AVAILABLE RECORDS

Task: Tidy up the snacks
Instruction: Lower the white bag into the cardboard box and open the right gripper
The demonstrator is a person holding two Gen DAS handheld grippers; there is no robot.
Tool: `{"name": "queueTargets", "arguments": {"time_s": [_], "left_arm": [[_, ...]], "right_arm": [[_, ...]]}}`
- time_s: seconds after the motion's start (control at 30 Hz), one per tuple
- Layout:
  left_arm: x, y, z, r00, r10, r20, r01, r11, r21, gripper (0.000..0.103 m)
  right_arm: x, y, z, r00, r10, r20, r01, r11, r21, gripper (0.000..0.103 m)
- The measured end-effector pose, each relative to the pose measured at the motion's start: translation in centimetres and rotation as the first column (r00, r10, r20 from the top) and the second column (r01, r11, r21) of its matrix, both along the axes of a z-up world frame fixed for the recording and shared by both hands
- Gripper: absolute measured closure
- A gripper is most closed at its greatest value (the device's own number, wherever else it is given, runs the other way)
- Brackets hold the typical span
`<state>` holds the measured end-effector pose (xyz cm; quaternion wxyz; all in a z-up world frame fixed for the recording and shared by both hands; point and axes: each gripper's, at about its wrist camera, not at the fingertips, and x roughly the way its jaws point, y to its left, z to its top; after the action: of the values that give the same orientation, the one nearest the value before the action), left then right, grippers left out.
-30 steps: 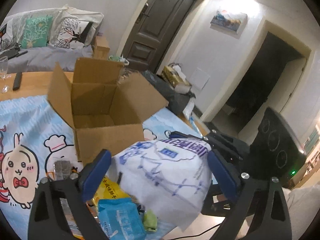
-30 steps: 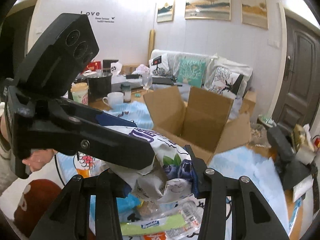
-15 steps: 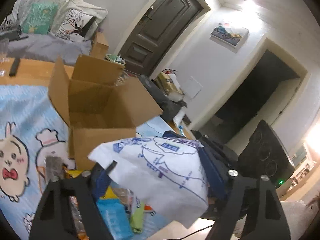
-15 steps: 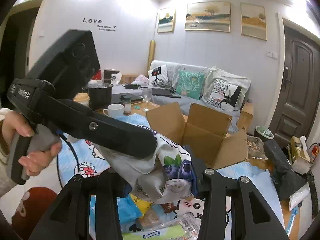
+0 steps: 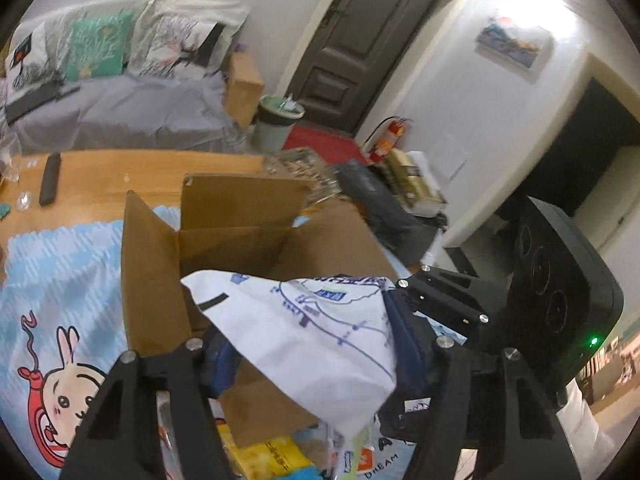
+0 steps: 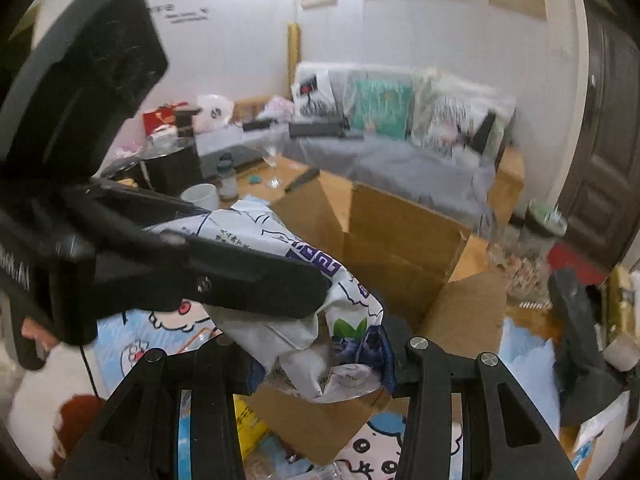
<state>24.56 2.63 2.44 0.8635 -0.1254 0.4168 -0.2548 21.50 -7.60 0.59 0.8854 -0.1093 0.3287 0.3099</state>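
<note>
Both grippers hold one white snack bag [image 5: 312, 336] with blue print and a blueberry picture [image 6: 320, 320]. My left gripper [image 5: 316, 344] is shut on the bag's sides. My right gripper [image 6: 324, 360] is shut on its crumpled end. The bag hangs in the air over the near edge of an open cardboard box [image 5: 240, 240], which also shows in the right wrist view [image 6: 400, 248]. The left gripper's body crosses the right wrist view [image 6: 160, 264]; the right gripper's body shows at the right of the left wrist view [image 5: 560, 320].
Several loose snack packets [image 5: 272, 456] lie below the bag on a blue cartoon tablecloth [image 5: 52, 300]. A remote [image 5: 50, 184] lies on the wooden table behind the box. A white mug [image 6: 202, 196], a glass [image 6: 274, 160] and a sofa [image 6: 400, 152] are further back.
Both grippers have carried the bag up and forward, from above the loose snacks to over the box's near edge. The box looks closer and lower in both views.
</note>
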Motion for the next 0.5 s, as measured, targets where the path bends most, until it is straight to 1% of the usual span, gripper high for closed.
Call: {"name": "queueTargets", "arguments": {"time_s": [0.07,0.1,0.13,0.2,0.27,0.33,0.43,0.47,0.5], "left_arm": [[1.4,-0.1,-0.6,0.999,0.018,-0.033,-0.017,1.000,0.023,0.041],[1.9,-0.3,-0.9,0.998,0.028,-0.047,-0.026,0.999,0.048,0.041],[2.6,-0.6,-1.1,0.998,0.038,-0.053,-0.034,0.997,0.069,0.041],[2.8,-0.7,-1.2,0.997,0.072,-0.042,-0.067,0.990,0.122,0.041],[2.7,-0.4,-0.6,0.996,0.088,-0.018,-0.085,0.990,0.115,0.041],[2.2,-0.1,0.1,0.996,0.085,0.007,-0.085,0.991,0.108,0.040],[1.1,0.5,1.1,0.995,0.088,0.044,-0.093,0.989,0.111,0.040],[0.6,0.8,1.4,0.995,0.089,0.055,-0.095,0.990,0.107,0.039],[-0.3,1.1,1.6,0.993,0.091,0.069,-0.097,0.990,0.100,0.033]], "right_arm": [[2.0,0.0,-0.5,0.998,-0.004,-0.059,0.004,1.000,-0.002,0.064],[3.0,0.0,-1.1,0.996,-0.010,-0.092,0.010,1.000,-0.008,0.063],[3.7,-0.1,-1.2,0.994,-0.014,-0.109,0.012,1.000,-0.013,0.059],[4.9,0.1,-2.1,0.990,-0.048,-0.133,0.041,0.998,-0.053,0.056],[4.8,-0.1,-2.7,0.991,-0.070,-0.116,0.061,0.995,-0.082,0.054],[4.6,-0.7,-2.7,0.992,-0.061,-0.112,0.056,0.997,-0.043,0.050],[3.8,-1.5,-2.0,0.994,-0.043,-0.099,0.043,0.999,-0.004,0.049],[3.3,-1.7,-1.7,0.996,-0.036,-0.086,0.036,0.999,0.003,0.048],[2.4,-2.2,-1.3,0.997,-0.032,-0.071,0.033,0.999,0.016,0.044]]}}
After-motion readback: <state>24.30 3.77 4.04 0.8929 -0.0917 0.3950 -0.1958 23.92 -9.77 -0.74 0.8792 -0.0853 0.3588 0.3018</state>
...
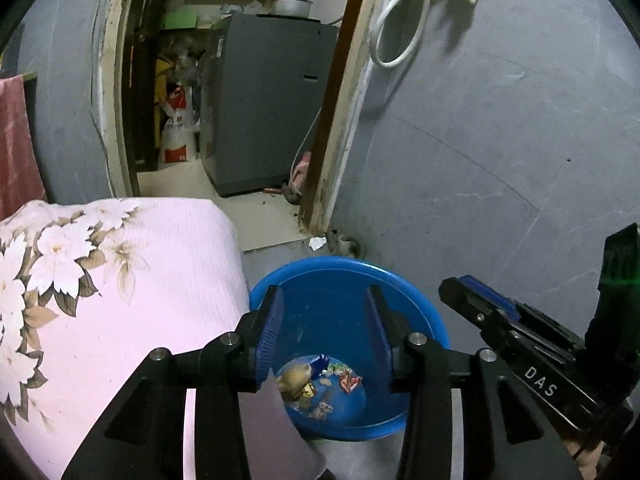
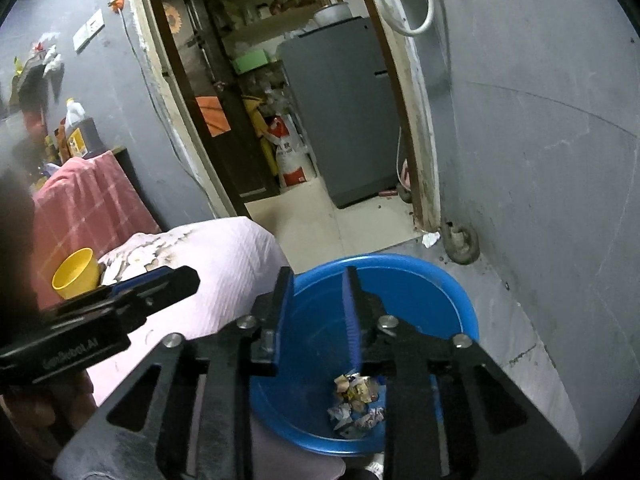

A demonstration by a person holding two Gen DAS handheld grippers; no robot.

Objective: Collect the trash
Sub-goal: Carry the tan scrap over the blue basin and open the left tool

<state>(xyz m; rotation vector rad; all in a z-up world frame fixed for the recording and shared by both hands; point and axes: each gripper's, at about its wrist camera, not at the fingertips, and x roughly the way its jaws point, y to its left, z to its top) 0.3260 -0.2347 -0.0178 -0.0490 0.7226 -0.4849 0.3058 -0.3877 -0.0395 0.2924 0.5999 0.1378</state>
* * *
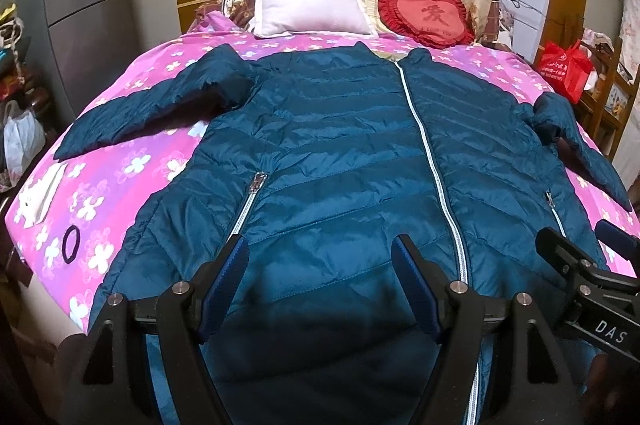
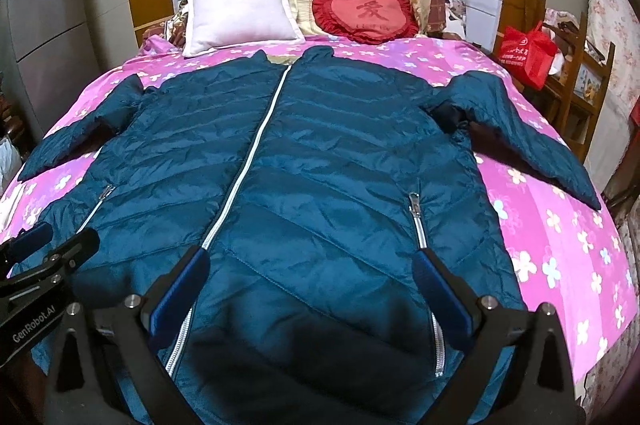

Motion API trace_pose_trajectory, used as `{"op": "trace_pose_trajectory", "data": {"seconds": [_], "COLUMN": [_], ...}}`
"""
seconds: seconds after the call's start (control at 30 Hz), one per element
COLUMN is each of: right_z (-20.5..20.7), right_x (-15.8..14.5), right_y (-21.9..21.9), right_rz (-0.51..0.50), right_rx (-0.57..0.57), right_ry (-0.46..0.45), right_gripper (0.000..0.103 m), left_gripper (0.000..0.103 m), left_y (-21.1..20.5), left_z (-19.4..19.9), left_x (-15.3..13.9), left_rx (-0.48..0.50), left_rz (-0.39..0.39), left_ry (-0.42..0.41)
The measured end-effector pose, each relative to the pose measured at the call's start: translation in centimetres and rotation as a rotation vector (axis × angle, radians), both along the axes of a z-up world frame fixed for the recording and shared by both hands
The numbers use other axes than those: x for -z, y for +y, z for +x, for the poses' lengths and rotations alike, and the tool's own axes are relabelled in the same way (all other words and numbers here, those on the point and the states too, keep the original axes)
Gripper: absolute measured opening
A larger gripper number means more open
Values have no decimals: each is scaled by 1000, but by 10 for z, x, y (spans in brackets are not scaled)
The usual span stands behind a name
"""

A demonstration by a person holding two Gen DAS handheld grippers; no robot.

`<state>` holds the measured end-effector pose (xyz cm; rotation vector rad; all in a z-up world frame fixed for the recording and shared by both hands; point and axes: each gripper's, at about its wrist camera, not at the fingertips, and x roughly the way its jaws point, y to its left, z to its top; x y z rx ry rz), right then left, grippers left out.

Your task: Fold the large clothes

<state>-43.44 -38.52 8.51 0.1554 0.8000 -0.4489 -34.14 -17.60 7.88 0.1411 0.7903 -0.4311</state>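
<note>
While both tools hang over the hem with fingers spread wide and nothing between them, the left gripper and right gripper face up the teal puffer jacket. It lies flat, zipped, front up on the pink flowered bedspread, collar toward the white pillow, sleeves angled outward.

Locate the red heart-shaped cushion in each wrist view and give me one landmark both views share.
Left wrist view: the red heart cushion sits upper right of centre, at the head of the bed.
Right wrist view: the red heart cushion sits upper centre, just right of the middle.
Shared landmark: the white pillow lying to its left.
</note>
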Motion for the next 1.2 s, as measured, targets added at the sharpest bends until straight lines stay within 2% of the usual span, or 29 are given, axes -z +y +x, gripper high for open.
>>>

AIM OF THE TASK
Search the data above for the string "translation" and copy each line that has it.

YOUR RESPONSE
- The measured end-effector pose, each relative to the pose measured at the motion's start: translation in centimetres and rotation as the first column (r00, r10, r20 from the top) and the second column (r01, r11, r21) of its matrix, both along the axes of a z-up world frame fixed for the recording and shared by both hands
The measured end-effector pose, each relative to the pose measured at the call's start: translation in centimetres and rotation as a rotation vector (axis × angle, radians), both along the axes of a z-up world frame fixed for the recording and shared by both hands

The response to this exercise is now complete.